例えば、上記においては支持部50の先端をステータコア12に当接することによりバスバーモジュール26またはモジュールカバー60の軸方向位置が決められると説明したが、これに限定されるものではなく、支持部50の中間位置(例えば傾斜部52と垂下部54の境界部)に突出部を形成し、この突出部がコイル導線16a,16b,16cの表面に係合することによって支持部の挿入深さが規定されるようにしてもよい。
また、モジュールカバーは、嵌め込みによってバスバーモジュールに取り付けられるものに限定されず、接着、ねじ留め等の方法を単独で又は組み合わせて用いて取り付けられてもよい。

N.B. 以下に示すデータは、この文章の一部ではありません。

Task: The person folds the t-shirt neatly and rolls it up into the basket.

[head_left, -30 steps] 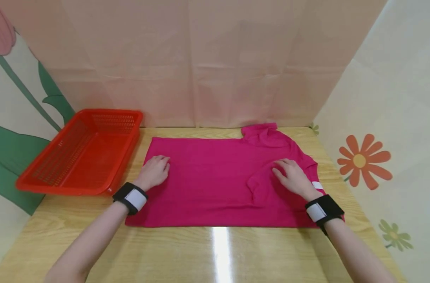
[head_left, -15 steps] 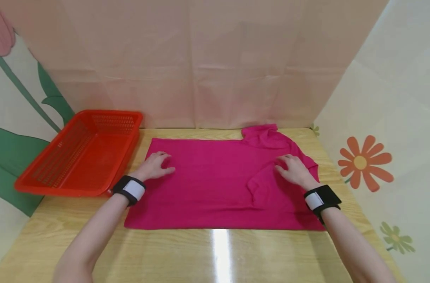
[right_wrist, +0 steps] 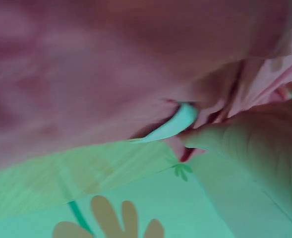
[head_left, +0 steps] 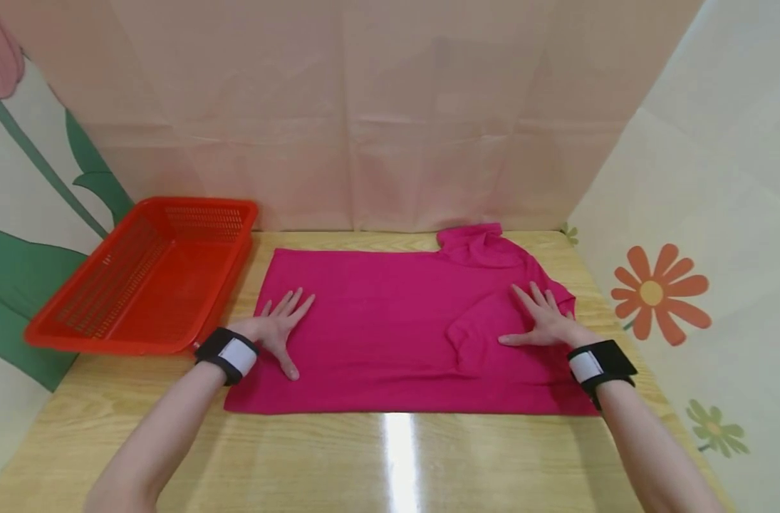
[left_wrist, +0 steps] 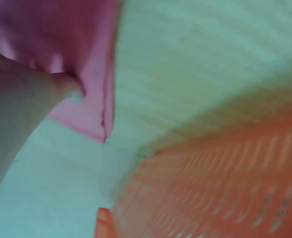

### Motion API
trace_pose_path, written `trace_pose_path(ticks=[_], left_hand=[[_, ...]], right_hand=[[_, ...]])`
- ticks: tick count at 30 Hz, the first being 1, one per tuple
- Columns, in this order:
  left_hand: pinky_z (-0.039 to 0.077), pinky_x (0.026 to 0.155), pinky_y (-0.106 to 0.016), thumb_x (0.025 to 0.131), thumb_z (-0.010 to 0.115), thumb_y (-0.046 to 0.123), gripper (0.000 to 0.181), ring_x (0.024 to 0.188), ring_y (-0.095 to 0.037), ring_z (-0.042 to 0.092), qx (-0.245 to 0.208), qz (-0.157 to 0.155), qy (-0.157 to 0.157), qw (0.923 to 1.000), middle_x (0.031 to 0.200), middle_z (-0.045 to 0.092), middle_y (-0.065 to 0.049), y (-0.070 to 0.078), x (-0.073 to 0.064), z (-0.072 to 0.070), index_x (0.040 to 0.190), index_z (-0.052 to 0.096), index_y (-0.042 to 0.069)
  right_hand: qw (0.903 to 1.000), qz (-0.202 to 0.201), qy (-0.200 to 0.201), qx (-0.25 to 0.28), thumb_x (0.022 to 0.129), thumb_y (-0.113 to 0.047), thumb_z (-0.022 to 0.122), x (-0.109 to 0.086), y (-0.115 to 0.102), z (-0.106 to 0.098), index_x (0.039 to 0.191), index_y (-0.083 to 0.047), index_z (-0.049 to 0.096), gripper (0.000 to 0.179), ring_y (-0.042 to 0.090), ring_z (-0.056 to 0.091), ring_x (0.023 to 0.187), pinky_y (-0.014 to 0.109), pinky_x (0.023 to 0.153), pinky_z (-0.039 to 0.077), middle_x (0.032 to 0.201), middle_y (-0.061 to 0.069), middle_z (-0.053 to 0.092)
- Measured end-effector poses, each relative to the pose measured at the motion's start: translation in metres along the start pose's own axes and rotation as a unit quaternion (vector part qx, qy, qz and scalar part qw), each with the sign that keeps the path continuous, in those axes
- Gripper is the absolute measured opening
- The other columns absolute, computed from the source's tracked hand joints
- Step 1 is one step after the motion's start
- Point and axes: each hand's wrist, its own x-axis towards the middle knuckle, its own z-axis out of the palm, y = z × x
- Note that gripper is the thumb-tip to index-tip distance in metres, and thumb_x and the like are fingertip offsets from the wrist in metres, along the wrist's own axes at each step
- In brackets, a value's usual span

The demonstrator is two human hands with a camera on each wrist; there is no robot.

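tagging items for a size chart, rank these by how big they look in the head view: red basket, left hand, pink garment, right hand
1. Pink garment
2. Red basket
3. Left hand and right hand, too alike to rank apart

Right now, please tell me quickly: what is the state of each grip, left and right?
Left grip: open, spread over the pink shirt, holding nothing.
Right grip: open, spread over the pink shirt too, holding nothing.

No legible text, label, brand, number or sign in the 3 views.
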Motion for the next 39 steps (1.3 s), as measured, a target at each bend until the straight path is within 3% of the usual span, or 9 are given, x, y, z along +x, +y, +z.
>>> trace_pose_path(ticks=[3,8,21,24,27,31,33,35,39], left_hand=[[-0.008,0.122,-0.066,0.064,0.092,0.048,0.145,0.154,-0.044,-0.016,0.012,-0.009,-0.003,0.9999,0.167,-0.018,-0.021,-0.001,-0.002,0.004,0.161,-0.009,0.01],[-0.007,0.122,-0.066,0.063,0.092,0.05,0.146,0.154,-0.043,-0.016,0.017,-0.023,-0.004,0.9996,0.167,-0.018,-0.02,-0.003,-0.005,0.008,0.161,-0.009,0.012],[-0.01,0.122,-0.066,0.06,0.093,0.05,0.146,0.154,-0.044,-0.014,0.024,-0.036,-0.006,0.999,0.167,-0.017,-0.02,0.005,-0.023,0.019,0.162,-0.005,0.013],[-0.01,0.121,-0.067,0.062,0.091,0.052,0.145,0.154,-0.045,-0.015,0.002,-0.026,-0.004,0.9996,0.167,-0.017,-0.02,0.005,-0.028,0.019,0.162,-0.006,0.013],[-0.009,0.12,-0.07,0.069,0.088,0.052,0.139,0.153,-0.047,-0.016,-0.035,-0.008,0.039,0.9986,0.167,-0.016,-0.022,0.004,-0.028,0.01,0.161,-0.006,0.01],[-0.001,0.12,-0.071,0.088,0.074,0.043,0.106,0.152,-0.052,-0.006,-0.045,-0.005,0.171,0.9843,0.166,0.001,-0.03,0.004,-0.012,-0.015,0.16,0.007,0.002],[0.007,0.122,-0.068,0.097,0.062,0.034,0.083,0.151,-0.054,0.006,-0.03,-0.032,0.233,0.9716,0.163,0.015,-0.033,0.002,0.002,-0.028,0.159,0.017,0.0],[0.015,0.122,-0.065,0.103,0.05,0.027,0.065,0.148,-0.054,0.018,-0.021,-0.071,0.273,0.9592,0.158,0.027,-0.033,-0.001,0.017,-0.038,0.156,0.025,0.0],[0.03,0.117,-0.062,0.104,0.037,0.018,0.052,0.142,-0.051,0.033,-0.023,-0.151,0.296,0.943,0.152,0.04,-0.03,-0.011,0.038,-0.048,0.153,0.034,0.002]], right_hand=[[0.9998,0.012,-0.017,0.003,0.073,-0.067,0.078,-0.002,0.008,0.003,0.162,-0.014,-0.002,0.13,0.064,-0.013,0.145,0.089,0.101,-0.005,0.162,0.034,-0.012],[0.9992,0.024,-0.03,-0.008,0.072,-0.07,0.075,-0.005,0.015,0.008,0.161,-0.013,-0.003,0.131,0.062,-0.013,0.145,0.089,0.101,-0.002,0.162,0.036,-0.011],[0.9992,0.014,-0.038,-0.002,0.07,-0.068,0.078,-0.024,0.004,0.01,0.16,-0.011,-0.006,0.136,0.063,-0.014,0.144,0.089,0.1,-0.004,0.16,0.038,-0.012],[0.9991,0.009,-0.04,0.001,0.071,-0.066,0.079,-0.031,0.002,0.006,0.161,-0.011,-0.004,0.134,0.065,-0.012,0.142,0.089,0.1,-0.004,0.159,0.04,-0.007],[0.9999,-0.004,-0.016,-0.002,0.076,-0.063,0.077,-0.03,0.001,-0.009,0.16,-0.007,0.01,0.121,0.068,-0.001,0.14,0.088,0.099,0.0,0.157,0.041,0.01],[0.9971,-0.026,0.072,-0.005,0.092,-0.049,0.067,-0.004,0.004,-0.04,0.149,0.004,0.036,0.084,0.063,0.031,0.134,0.081,0.105,0.02,0.146,0.039,0.04],[0.9933,-0.035,0.11,-0.002,0.099,-0.04,0.061,0.015,0.007,-0.052,0.143,0.008,0.045,0.067,0.058,0.044,0.128,0.073,0.106,0.032,0.139,0.038,0.049],[0.9901,-0.04,0.134,0.005,0.102,-0.03,0.056,0.033,0.01,-0.06,0.137,0.011,0.051,0.054,0.055,0.051,0.122,0.066,0.104,0.041,0.133,0.038,0.054],[0.9895,-0.024,0.142,-0.015,0.103,-0.022,0.048,0.059,0.017,-0.064,0.132,0.014,0.054,0.046,0.055,0.054,0.118,0.064,0.103,0.042,0.128,0.039,0.057]])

10 ステータ、12 ステータコア、16 コイル導線、17 渡り導線部、18 コイル群、19 コイルエンド部、20 コイル導線端延部、26 バスバーモジュール、28 バスバーモジュール本体、30 バスバー端延部、36 バスバー、42 被覆、48 溶接部、50 支持部、60 モジュールカバー。

Claims (6)

  1. 回転電機のステータであって、
    ステータコアに装着された複数の部分コイルと、
    部分コイルのコイル導線同士を接続してコイル群を形成する複数のバスバーとを備え、
    複数のバスバーは絶縁部材により一体化されてバスバーモジュール本体を形成し、このバスバーモジュール本体の背中合わせの二つの側面からバスバーの端部が延出し、またバスバーモジュール本体は回転電機の回転軸線方向においてコイル群に隣接して配置され、
    コイル導線は、その端部に、前記回転軸線方向に延びるコイル導線端延部を有し、
    バスバーは、バスバーモジュール本体から延出する端部に、前記回転軸線方向に延びるバスバー端延部を有し、
    接続されるコイル導線端延部とバスバー端延部は隣接配置され、コイル導線端延部とバスバー端延部の各々の端同士が接続され、
    さらに、バスバーモジュール本体と部分コイルとの間に隙間が形成された状態でバスバーモジュール本体をステータに支持する支持部を備え、前記支持部は前記コイル群のコイルエンド部において前記ステータコアの径方向に隣接するコイル導線間に挿入および把持されて支持される、
    回転電機のステータ。
  2. 請求項1に記載の回転電機のステータにおいて、
    前記支持部は、部分コイルを構成するコイル導線の一部であって部分コイルの前記回転軸線方向の端部において径方向内側から延出して径方向外側へと渡る渡り導線部と、バスバーモジュール本体との間に隙間が形成されるようにバスバーモジュール本体を支持する、回転電機のステータ。
  3. 請求項1または2に記載の回転電機のステータにおいて、
    前記バスバーモジュール本体は、バスバーモジュール本体の側面から延出するバスバー端延部を除いてバスバーの周囲を被覆する絶縁部材と一体に形成されている、回転電機のステータ。
  4. 請求項1または2に記載の回転電機のステータにおいて、
    コイル導線端延部とバスバー端延部の端同士の接続部を前記回転軸線方向の外側で覆う絶縁性のモジュールカバーをさらに備え、前記支持部はモジュールカバーの一部として一体に形成されている、回転電機のステータ。
  5. 請求項1〜4のいずれか一項に記載の回転電機のステータにおいて、
    前記コイル群は複数相のコイル群を含み、前記支持部は異なる相のコイル群に含まれる部分コイルをそれぞれ構成するコイル導線間に挿入および把持されて支持される、回転電機のステータ。
  6. 請求項5に記載の回転電機のステータにおいて、
    前記支持部の前記回転軸線方向の端部は、ステータコアの前記回転軸線方向の端面に当接して位置決めされる、回転電機のステータ。